As several people, I say, got out of their houses by stratagem after they were shut up, so others got out by bribing the watchmen, and giving them money to let them go privately out in the night. I must confess I thought it at that time the most innocent corruption or bribery that any man could be guilty of, and therefore could not but pity the poor men, and think it was hard when three of those watchmen were publicly whipped through the streets for suffering people to go out of houses shut up.
But notwithstanding that severity, money prevailed with the poor men, and many families found means to make sallies out, and escape that way after they had been shut up; but these were generally such as had some places to retire to; and though there was no easy passing the roads any whither after the 1st of August, yet there were many ways of retreat, and particularly, as I hinted, some got tents and set them up in the fields, carrying beds or straw to lie on, and provisions to eat, and so lived in them as hermits in a cell, for nobody would venture to come near them; and several stories were told of such, some comical, some tragical, some who lived like wandering pilgrims in the deserts, and escaped by making themselves exiles in such a manner as is scarce to be credited, and who yet enjoyed more liberty than was to be expected in such cases.
I have by me a story of two brothers and their kinsman, who being single men, but that had stayed in the city too long to get away, and indeed not knowing where to go to have any retreat, nor having wherewith to travel far, took a course for their own preservation, which though in itself at first desperate, yet was so natural that it may be wondered that no more did so at that time.
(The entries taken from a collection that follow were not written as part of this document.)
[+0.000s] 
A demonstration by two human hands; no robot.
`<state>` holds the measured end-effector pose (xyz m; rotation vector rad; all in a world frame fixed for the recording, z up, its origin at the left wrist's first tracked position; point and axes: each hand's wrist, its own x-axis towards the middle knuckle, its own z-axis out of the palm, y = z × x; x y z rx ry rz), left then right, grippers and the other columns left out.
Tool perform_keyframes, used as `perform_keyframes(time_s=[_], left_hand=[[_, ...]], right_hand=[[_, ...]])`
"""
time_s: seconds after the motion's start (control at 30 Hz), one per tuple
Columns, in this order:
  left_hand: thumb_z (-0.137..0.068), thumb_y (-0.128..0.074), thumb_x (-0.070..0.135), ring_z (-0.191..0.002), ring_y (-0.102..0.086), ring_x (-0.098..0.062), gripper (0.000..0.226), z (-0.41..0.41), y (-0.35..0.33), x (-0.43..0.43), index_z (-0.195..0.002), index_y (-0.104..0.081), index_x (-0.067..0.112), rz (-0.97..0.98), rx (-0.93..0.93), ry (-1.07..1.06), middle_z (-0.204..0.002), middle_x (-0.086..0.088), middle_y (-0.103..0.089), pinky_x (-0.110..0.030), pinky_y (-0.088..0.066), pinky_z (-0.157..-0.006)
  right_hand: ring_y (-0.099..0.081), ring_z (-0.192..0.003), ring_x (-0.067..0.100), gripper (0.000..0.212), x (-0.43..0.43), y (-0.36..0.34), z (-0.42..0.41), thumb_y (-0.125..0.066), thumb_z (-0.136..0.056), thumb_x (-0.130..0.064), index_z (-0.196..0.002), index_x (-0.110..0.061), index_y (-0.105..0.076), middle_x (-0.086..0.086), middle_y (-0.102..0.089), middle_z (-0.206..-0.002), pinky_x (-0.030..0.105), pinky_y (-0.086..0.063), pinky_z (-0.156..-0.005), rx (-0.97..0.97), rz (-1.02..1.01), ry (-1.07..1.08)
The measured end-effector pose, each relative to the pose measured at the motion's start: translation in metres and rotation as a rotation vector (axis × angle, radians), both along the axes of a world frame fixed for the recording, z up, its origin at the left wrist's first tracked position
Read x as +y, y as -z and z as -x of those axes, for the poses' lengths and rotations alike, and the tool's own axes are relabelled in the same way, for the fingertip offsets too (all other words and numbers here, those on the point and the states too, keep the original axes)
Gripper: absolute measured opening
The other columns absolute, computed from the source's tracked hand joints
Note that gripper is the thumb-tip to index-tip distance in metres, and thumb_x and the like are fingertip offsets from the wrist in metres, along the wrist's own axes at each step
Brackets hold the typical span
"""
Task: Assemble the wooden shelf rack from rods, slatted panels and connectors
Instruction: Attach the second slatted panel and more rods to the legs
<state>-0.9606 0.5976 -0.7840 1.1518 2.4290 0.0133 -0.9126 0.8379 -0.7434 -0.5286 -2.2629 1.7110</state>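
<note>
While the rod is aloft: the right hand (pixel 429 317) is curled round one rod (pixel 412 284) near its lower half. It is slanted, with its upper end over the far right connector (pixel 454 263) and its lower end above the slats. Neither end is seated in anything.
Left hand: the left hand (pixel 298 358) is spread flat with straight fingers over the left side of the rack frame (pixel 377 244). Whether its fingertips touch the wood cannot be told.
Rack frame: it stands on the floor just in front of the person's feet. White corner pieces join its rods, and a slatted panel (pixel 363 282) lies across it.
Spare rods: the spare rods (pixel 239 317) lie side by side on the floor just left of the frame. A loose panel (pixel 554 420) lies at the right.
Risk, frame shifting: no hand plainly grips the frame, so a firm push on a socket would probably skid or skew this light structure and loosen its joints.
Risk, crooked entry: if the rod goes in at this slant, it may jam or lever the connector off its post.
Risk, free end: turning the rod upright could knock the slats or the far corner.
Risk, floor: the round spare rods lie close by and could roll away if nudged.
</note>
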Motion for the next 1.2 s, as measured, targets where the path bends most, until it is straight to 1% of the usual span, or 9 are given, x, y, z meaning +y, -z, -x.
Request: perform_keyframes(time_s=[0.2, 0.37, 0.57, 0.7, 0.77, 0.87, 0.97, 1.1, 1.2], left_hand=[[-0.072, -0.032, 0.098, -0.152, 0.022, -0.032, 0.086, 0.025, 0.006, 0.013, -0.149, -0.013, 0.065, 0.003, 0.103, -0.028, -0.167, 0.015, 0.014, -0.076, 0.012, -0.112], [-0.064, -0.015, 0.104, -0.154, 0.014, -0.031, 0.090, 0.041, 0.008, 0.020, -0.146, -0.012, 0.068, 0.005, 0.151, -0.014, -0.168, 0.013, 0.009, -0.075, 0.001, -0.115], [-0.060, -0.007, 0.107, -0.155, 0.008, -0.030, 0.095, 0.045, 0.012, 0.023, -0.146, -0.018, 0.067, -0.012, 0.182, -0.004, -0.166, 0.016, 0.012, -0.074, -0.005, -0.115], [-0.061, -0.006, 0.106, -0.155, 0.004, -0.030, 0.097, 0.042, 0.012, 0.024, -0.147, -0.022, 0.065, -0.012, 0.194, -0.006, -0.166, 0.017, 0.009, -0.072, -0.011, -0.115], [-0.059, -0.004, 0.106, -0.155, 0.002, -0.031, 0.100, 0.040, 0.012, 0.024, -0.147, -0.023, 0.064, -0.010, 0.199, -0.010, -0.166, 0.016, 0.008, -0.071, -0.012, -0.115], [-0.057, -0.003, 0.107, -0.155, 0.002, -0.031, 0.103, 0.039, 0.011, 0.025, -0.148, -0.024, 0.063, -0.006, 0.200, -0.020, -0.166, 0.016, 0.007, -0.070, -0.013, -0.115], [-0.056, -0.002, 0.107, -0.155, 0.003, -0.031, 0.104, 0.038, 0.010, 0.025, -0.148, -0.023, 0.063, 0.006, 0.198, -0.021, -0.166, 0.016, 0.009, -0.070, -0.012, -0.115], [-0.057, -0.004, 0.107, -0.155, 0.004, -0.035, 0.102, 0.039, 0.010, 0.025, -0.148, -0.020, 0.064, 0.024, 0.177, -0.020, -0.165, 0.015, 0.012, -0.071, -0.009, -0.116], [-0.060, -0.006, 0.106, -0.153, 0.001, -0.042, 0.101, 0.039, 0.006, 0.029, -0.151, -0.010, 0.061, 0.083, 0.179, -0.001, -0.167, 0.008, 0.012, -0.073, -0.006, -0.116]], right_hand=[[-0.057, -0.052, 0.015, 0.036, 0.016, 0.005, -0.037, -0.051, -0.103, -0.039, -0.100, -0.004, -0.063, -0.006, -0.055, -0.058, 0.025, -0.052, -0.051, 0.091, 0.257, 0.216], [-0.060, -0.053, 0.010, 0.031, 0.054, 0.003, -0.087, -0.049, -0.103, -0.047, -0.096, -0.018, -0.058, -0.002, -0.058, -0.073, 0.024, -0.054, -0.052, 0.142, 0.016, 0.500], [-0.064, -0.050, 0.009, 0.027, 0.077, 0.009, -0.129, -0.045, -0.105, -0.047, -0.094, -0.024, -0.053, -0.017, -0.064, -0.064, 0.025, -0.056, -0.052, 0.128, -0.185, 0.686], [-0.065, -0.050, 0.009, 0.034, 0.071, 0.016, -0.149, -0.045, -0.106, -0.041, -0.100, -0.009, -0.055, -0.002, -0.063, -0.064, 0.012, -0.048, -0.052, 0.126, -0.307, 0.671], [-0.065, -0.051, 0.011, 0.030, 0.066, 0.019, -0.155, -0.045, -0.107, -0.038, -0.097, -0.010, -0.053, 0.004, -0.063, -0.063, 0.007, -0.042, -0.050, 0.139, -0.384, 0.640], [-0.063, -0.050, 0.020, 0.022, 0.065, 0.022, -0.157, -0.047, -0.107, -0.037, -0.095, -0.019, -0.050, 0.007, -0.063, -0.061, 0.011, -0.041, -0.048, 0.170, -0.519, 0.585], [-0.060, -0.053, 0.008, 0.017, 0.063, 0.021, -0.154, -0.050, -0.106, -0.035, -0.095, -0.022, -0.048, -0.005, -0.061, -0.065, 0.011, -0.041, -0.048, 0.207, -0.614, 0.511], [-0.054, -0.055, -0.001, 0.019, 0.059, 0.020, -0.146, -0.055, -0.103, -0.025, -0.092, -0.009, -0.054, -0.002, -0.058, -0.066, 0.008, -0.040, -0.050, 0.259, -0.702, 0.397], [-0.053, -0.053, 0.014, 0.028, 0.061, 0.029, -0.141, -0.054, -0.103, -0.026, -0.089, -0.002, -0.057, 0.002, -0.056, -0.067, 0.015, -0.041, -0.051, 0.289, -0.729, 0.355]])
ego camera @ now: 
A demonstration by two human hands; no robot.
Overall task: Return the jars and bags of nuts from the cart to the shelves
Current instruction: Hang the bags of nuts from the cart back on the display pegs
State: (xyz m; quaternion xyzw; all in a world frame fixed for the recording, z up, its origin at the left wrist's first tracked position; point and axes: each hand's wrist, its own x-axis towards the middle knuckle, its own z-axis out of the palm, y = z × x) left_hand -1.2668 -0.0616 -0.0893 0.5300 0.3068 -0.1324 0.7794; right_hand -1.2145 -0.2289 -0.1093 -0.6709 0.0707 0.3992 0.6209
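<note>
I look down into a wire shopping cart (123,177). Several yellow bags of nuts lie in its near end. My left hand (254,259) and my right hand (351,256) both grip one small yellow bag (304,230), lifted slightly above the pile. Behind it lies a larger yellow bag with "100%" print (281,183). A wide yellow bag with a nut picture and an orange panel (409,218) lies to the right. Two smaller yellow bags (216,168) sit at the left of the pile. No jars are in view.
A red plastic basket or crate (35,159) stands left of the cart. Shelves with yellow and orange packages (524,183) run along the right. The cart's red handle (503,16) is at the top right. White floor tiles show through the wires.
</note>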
They were but of mean condition, and yet not so very poor as that they could not furnish themselves with some little conveniences such as might serve to keep life and soul together; and finding the distemper increasing in a terrible manner, they resolved to shift as well as they could, and to be gone.
One of them had been a soldier in the late wars, and before that in the Low Countries, and having been bred to no particular employment but his arms, and besides being wounded, and not able to work very hard, had for some time been employed at a baker's of sea-biscuit in Wapping.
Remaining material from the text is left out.